→ **Required action**
For the word "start", count the lines below that contain it. Give the number alone.

→ **Items listed in a dataset**
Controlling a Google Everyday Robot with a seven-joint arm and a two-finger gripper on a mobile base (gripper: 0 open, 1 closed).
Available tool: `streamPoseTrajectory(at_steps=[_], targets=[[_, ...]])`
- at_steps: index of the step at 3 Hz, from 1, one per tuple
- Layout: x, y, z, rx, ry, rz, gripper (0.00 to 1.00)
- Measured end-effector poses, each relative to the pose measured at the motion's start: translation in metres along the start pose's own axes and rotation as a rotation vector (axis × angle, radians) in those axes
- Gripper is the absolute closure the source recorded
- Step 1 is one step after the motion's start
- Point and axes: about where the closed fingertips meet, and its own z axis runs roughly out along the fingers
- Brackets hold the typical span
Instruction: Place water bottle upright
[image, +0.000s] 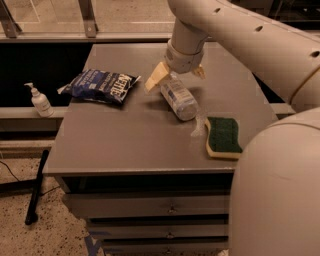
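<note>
While the water bottle (180, 99) lies on its side on the worktop (130, 135), a little right of the middle and nearer the far edge than the near one, the task remains undone. Its long axis runs obliquely, one end under the gripper (175, 82) and the other pointing toward the near right corner. Which end carries the cap cannot be told, since the far end is hidden beneath the wrist.

The gripper hangs over the bottle's far end, with the arm descending from the upper right. Its jaws are released: the two pale fingers (152, 81) splay to either side of the bottle, and neither appears to press on it.

A green-and-yellow sponge (223, 136) lies flat near the right edge, just beyond the bottle's near end and apart from it. A dark blue snack bag (100, 85) rests toward the far left corner, well clear. A small white pump bottle (39, 100) stands off the worktop, on a ledge to the left.

Judged from this arrangement, nothing of the placing is complete. Remaining steps would be closing on the bottle, lifting it, turning it vertical, setting it on its base and letting go.
</note>
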Motion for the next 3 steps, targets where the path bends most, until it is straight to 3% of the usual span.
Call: streamPoseTrajectory(at_steps=[2, 3], targets=[[-0.0101, 0.006, -0.0005, 0.054, 0.045, -0.122, 0.0], [-0.0126, 0.0056, 0.0023, 0.087, 0.055, -0.139, 0.18]])
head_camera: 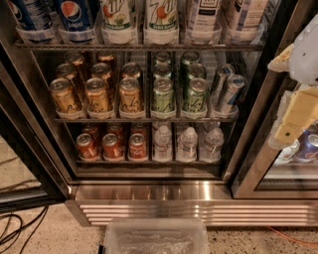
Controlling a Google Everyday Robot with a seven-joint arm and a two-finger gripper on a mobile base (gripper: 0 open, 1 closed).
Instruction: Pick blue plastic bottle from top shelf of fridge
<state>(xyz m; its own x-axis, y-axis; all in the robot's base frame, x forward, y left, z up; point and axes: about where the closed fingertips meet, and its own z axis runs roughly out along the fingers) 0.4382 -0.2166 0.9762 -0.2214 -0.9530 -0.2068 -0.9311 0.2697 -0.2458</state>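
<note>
The fridge stands open in front of me, with a dark frame and a steel ribbed base. The top shelf runs along the upper edge of the view as a wire rack with clear cups. On it, at the right, stands a bottle with a white-and-dark label that may be the blue plastic bottle; only its lower part shows and its cap is cut off. A similar bottle of pale brown drink stands beside it. My gripper hangs at the right, in front of the neighbouring glass door, below and right of that shelf and empty.
Blue Pepsi bottles and 7UP bottles fill the left of the top shelf. Gold cans and green cans sit one rack lower, red cans and water bottles below. A clear bin and cables lie on the floor.
</note>
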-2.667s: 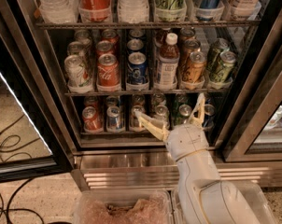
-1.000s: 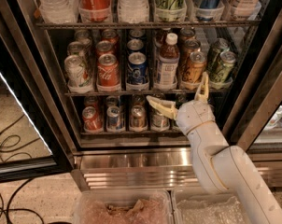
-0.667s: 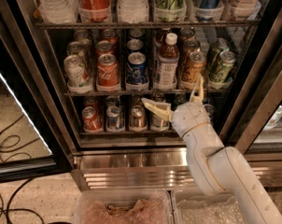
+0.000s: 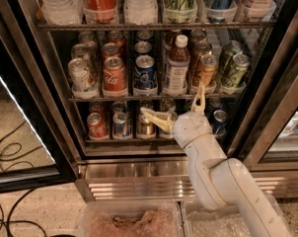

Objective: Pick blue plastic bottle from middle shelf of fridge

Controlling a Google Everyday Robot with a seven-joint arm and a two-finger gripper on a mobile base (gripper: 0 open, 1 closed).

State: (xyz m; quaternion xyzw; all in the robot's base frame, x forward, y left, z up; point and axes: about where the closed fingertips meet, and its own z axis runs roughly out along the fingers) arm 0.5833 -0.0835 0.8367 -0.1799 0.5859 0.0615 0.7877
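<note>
The blue plastic bottle [image 4: 177, 65] stands upright on the middle shelf [image 4: 114, 98] of the fridge [image 4: 30, 68]. It has a white cap, a dark drink and a pale label, and cans stand on both sides of it. My gripper [image 4: 174, 102] is open just below and in front of the bottle, at the shelf's front rail. One finger [image 4: 156, 118] points left across the lower shelf's cans. The other finger [image 4: 201, 95] points up beside an orange can. Nothing is between them.
A blue Pepsi can [image 4: 145, 73] and a red Coke can [image 4: 114, 74] stand left of the bottle, an orange can [image 4: 206, 72] and green cans [image 4: 234, 70] right. Large bottles and cans fill the top shelf [image 4: 154, 26]. Two plastic bins [image 4: 129, 221] sit below the steel base ledge [image 4: 134, 174].
The arm has risen from the lower shelf toward the middle shelf's rail, and over the last second the open gripper has drifted slightly left. The bottle has not moved.
</note>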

→ **Response for this exercise**
2